When we first conceptualized The Spot, it was in the 1990’s, the time of crack heads—people were afraid of what was going to happen. First of all you need to understand the pathology and psychology of drug use. You, as the person who has never stood in the Glide line, you need to understand the mindset [of those using drugs]. Once you do, the fear is removed. The NIMBY-ism ceases to be so fearful once you’ve had an experience like this. We would set up shows so that people could see the ups and downs of addiction.
Remember there are always a set of people that are directly affected by the issues you’re having, whether cancer or crack. Once that concept is brought into play and people take more ownership of the community as a whole, you can make the adjustments necessary for a more realistic judgment as to what’s best for all of us as a whole. If I’ve got two to three people walking around with tuberculosis, it’s to my benefit for those people to get treatment. That’s the way I look at it. We try to remove the fear element of, “That’s them, and this is me.”
My belief is that community theater provides that bridge, that opportunity to interface.
KD: Geoffrey, your title is “Crisis Intervention Director.” Why?
Well, when we started, we had actors coming in and out of the theater who were all fucked up, loaded, just getting out of jail.
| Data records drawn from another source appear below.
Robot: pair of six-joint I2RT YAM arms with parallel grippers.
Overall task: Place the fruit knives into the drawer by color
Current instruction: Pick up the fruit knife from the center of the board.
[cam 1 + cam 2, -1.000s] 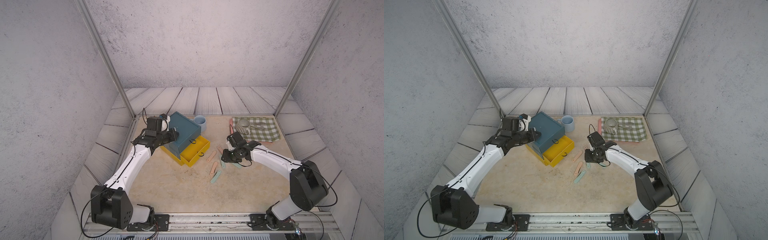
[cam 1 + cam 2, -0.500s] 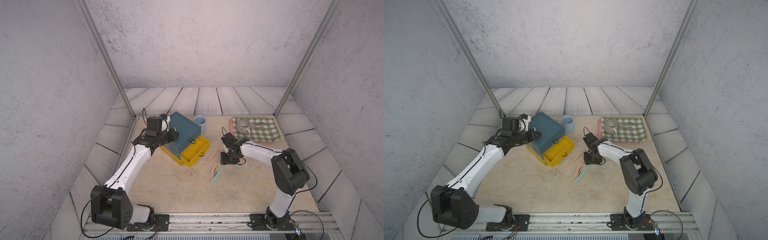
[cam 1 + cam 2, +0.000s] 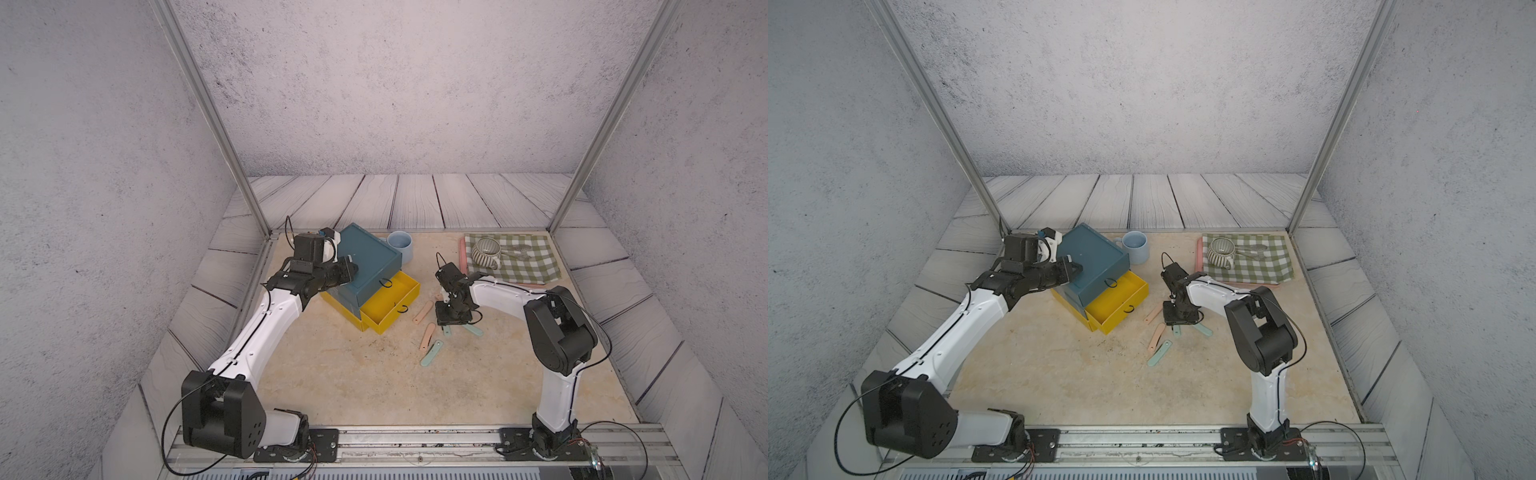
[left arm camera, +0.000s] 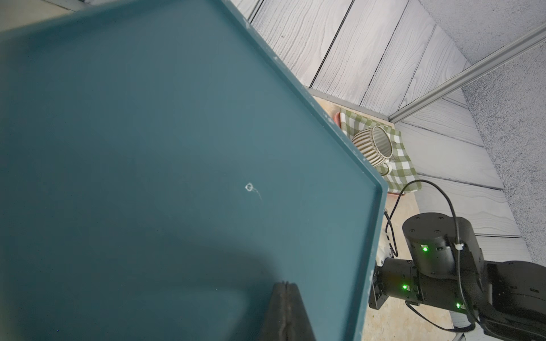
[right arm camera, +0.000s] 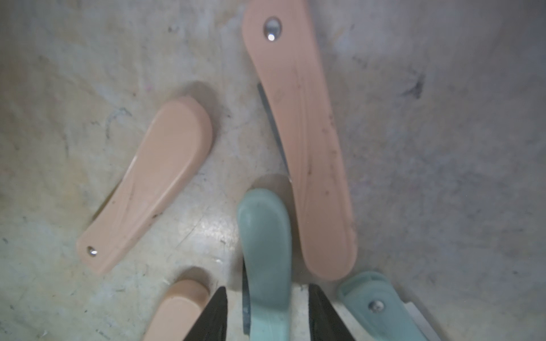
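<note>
Fruit knives (image 3: 427, 336) lie loose on the tabletop (image 3: 353, 374), grouped at and around the R gripper (image 5: 268, 289). R jaws: partly open, pointing down, one finger (image 5: 214, 321) on each side of a mint knife (image 5: 266, 251). A thin gap shows on both sides, so no grip on it is seen. Long peach knife (image 5: 301, 147) runs ahead of the jaw tips, its near end close alongside the mint handle; contact btwn the two cannot be told. Second peach knife (image 5: 147, 189) lies ahead of the jaws and off to one side, apart from the rest. Third peach end (image 5: 177, 313) sits just outside one finger; a second mint knife (image 5: 378, 307) sits just outside the opposite finger.

Drawer (image 3: 365, 257): teal top tier closed, one yellow tier (image 3: 390, 301) standing open toward the R jaws but well apart from them. L gripper (image 4: 285, 286) is at the drawer's teal top. L jaws: fully closed, fingertips pressed together, tips over the top panel near one edge; contact w/ the panel cannot be told. Pale blue cup (image 3: 401, 245) stands just beside the drawer's rear corner, beyond the L jaws
</note>
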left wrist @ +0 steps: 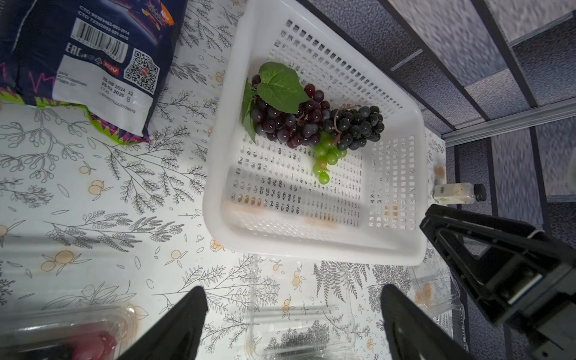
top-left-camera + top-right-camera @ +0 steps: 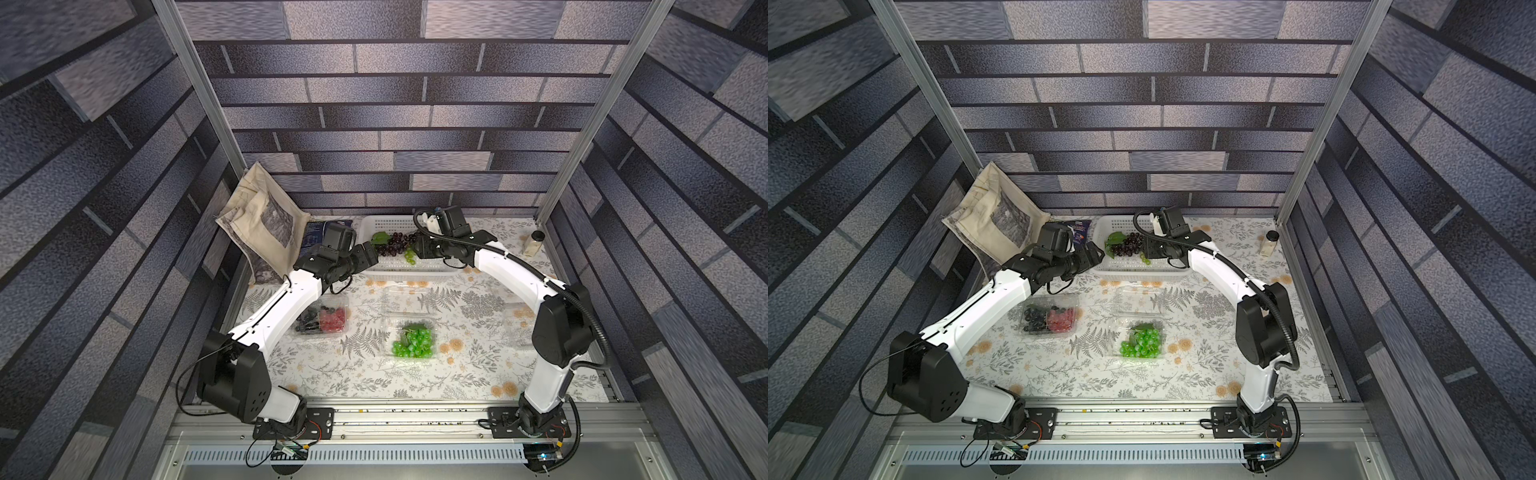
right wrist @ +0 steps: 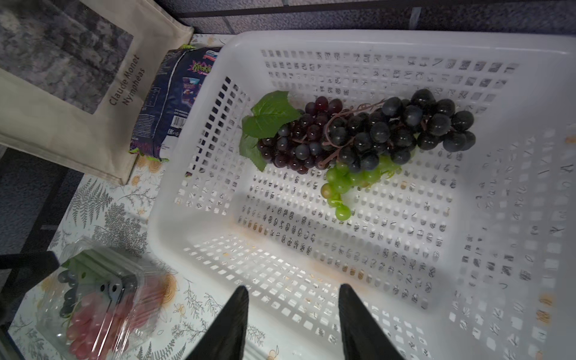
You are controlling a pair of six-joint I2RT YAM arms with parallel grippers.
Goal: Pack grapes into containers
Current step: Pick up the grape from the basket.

So we said, we can’t be just a theater company, we have to be the recovery theater. So I was always doing some kind of crisis intervention so that we could do something positive. Then, it became a bigger concept that we as a company are doing crisis intervention. It’s like, 5% of SF is black, 50% of the black population is in jail. And the only thing that is changing is that the black population is shrinking and the [mental/social services] consumer numbers stay the same. Just the fact that I’m black, I’m a male, I’m not on dope, I have a fairly stable lifestyle, that means I’m a rarity. I can put on a suit and people ask me where I’m from—because you must not be from here. Those are things that are worthy of a crisis conversation. Black history is world history. We are all part of it.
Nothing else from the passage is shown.